**TASK INSTRUCTIONS**.
Please transcribe the entries below without changing a single character.

(DATASET Opens)

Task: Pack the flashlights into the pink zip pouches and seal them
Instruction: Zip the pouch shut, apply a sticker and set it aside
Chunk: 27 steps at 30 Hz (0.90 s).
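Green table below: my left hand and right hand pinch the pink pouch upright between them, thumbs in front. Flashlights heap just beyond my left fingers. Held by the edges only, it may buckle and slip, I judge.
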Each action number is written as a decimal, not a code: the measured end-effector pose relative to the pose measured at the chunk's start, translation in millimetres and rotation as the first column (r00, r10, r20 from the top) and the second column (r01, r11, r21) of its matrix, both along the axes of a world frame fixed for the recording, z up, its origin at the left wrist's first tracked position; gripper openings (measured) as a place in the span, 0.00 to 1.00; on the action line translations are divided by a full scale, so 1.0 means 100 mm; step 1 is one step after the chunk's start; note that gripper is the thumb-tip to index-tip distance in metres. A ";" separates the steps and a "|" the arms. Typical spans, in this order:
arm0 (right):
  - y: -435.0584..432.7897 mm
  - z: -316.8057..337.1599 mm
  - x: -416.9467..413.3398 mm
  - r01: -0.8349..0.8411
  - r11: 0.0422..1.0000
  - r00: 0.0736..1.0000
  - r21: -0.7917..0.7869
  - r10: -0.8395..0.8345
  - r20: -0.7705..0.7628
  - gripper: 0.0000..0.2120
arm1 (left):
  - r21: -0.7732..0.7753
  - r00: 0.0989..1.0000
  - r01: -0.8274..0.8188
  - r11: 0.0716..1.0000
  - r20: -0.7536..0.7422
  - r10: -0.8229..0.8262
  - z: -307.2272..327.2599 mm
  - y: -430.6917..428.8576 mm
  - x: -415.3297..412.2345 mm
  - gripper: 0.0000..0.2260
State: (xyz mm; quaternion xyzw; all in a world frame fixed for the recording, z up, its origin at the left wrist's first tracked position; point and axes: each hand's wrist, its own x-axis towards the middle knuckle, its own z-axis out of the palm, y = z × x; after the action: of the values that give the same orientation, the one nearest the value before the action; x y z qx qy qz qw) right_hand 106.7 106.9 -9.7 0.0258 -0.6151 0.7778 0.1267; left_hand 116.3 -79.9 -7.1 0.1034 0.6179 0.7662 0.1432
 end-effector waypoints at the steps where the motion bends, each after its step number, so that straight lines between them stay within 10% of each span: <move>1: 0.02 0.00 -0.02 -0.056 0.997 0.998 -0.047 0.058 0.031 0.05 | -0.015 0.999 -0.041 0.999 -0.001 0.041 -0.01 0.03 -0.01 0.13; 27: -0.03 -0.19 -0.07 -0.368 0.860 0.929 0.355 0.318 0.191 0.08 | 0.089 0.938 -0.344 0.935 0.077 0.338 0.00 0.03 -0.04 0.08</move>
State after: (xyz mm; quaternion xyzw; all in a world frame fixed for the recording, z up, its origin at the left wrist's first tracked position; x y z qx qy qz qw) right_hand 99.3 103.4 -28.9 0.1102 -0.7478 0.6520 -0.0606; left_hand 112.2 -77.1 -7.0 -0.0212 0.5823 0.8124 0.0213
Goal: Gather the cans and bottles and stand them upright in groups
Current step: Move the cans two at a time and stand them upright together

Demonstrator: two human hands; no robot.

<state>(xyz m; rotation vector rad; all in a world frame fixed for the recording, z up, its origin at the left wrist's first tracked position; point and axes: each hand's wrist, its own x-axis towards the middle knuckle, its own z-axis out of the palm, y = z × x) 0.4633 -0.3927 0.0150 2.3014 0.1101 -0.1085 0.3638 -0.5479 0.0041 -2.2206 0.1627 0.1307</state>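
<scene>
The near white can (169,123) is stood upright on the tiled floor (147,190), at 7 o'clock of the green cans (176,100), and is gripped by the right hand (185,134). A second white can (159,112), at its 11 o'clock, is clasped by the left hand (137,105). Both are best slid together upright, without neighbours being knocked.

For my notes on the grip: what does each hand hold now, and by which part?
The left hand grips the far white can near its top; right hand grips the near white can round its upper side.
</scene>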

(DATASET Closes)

**SOLUTION**.
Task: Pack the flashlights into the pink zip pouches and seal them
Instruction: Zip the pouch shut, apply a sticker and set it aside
Chunk: 27 steps at 30 Hz (0.90 s).
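Green table below: my left hand and right hand pinch the pink pouch upright between them, thumbs in front. Flashlights heap just beyond my left fingers. Held by the edges only, it may buckle and slip, I judge.
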Each action number is written as a decimal, not a code: the measured end-effector pose relative to the pose measured at the chunk's start, translation in millimetres and rotation as the first column (r00, r10, r20 from the top) and the second column (r01, r11, r21) of its matrix, both along the axes of a world frame fixed for the recording, z up, its origin at the left wrist's first tracked position; gripper openings (measured) as a place in the span, 0.00 to 1.00; on the action line translations are divided by a full scale, so 1.0 means 100 mm; step 1 is one step after the chunk's start; note that gripper is the thumb-tip to index-tip distance in metres. A ";" separates the steps and a "|" the arms. Typical spans, in this order:
arm0 (right):
  - y: -435.0584..432.7897 mm
  - z: -316.8057..337.1599 mm
  - x: -416.9467..413.3398 mm
  - r01: -0.8349..0.8411
  - r11: 0.0422..1.0000
  - r00: 0.0736..1.0000
  - r21: -0.7917..0.7869
  - r10: -0.8395..0.8345
  - r20: -0.7705..0.7628
  - gripper: 0.0000..0.2120
arm1 (left):
  - r21: -0.7732..0.7753
  - r00: 0.0989..1.0000
  - r01: -0.8274..0.8188
  - r11: 0.0716..1.0000
  - r20: -0.7536..0.7422
  - r10: -0.8229..0.8262
  - z: -307.2272..327.2599 mm
  - y: -430.6917..428.8576 mm
  - x: -415.3297..412.2345 mm
  - gripper: 0.0000..0.2260
State: (xyz mm; quaternion xyzw; all in a world frame fixed for the recording, z up, its origin at the left wrist's first tracked position; point and axes: each hand's wrist, its own x-axis towards the middle knuckle, its own z-axis out of the palm, y = z × x; after the action: of the values that give the same orientation, the one nearest the value before the action; x y z qx qy qz qw) right_hand 106.7 106.9 -9.7 0.0258 -0.6151 0.7778 0.1267; left_hand 116.3 -79.9 -7.1 0.1034 0.6179 0.7662 0.1432
 end-effector waypoints at the steps where the motion bends, each after its step number, so that straight lines between them stay within 10% of each span: <move>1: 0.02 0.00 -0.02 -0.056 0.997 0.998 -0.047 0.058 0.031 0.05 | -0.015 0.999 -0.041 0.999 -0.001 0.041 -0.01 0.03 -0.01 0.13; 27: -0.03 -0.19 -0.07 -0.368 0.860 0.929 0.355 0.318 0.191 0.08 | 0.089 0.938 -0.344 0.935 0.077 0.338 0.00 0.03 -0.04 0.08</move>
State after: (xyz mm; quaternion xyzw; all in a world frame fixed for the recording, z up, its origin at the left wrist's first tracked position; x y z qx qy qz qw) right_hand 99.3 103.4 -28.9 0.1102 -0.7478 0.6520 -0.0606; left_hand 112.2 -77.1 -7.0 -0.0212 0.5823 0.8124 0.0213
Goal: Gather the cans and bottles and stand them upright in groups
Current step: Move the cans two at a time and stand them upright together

Demonstrator: two human hands; no robot.

<state>(xyz m; rotation vector rad; all in a world frame fixed for the recording, z up, its origin at the left wrist's first tracked position; point and axes: each hand's wrist, its own x-axis towards the middle knuckle, its own z-axis out of the palm, y = z × x) 0.4633 -0.3927 0.0150 2.3014 0.1101 -0.1085 0.3638 -0.5479 0.0041 -2.2206 0.1627 0.1307</state>
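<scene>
The near white can (169,123) is stood upright on the tiled floor (147,190), at 7 o'clock of the green cans (176,100), and is gripped by the right hand (185,134). A second white can (159,112), at its 11 o'clock, is clasped by the left hand (137,105). Both are best slid together upright, without neighbours being knocked.

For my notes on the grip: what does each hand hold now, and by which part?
The left hand grips the far white can near its top; right hand grips the near white can round its upper side.
</scene>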

Besides this answer, nothing more is needed.